With regard to Zliide’s solution, the system requires a short read to ensure that there are no stray transmissions from other tags within the area, or to other shopper phones running the app. Silicon Labs’ chip offers a security feature to ensure the safety of data transmitted wirelessly. “Security is going to be especially relevant in any location where exposure to potential hackers or physical attacks exists,” Li says. The Silicon Labs chip portfolio comes with PSA Level 2 precertification, a scheme of requirements for Internet of Things hardware and software.

In addition, Silicon Labs has been working with Zliide to create a new version of the system that would enable Bluetooth for item finding, known as Bluetooth AoA (angle of arrival), which would include the installation of an antenna infrastructure around a facility. The fixed antennas would receive beacon data from the hard tags, then use triangulation algorithms to detect where items were located. The location-based data could be used for other applications as well, Li says, including at manufacturing sites and for logistics, such as in distribution centers.

Zliide started developing its solution three years ago, then took the technology live with retailer customers in January 2020. The company expects to either pilot or launch the system at more than 50 additional stores this year. “We want to provide those retailers with technology that can enable a modern experience,” Mogelmose says, “as well as reach the consumer more directly.” By collecting inventory data regarding what is in the store, the system is designed to share that information with shoppers and store management.

That kind of inventory visibility for consumers has rarely been offered, Mogelmose claims, despite the increased use of technology to capture stock-count data, such as with UHF RFID tags. “I love inventory counts and everything RFID can do,” he states, “but when we talk about omnichannel, I think too often we have been forgetting the customer. Inventory visibility should be just as much for the customer as it is for the back office.”

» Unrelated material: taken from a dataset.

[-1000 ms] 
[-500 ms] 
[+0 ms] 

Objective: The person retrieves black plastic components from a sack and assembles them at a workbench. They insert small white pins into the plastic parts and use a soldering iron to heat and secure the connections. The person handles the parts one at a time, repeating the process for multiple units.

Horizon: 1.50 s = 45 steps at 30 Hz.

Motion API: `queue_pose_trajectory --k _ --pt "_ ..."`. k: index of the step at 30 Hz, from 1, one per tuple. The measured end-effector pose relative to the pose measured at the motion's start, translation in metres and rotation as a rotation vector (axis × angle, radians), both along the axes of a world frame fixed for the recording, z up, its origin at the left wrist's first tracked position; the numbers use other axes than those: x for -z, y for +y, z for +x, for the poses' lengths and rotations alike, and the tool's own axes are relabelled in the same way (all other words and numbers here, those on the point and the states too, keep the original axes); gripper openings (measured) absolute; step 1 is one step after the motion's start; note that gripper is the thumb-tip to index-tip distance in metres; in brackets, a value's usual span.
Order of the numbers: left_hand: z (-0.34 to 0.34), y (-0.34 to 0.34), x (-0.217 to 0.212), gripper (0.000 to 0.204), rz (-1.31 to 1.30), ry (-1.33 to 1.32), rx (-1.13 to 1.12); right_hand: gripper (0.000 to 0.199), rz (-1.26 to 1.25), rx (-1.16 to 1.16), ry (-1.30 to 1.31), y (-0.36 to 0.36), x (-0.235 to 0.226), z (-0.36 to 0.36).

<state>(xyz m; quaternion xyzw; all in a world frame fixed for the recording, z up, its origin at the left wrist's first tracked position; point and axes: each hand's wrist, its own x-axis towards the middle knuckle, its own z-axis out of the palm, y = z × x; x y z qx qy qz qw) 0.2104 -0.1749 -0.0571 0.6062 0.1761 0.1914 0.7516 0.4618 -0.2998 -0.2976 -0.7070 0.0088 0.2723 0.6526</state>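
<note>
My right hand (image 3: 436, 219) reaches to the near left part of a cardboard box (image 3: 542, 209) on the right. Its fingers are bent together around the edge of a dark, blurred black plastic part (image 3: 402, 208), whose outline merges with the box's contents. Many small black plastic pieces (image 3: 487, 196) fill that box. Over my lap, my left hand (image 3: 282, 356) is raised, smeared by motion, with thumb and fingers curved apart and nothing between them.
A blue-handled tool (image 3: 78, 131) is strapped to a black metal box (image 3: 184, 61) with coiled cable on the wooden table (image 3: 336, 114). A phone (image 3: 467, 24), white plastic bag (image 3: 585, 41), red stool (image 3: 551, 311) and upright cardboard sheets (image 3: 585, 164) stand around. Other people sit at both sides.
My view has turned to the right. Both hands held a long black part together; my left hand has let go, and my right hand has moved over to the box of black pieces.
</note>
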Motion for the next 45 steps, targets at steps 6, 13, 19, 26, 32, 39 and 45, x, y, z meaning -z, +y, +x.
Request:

The solution is provided via monthly subscription, in which case users can lease the tags or buy them outright. Silicon Labs finds the Zliide application particularly interesting and disruptive, Li says, adding, “This is one of the few examples we’ve seen where technology can really address consumer behavior.” The use case is of value to both the retailer and the consumer, he reports. “I think they have nailed it when it comes to bringing the online experience into the physical store. It’s quite exciting.”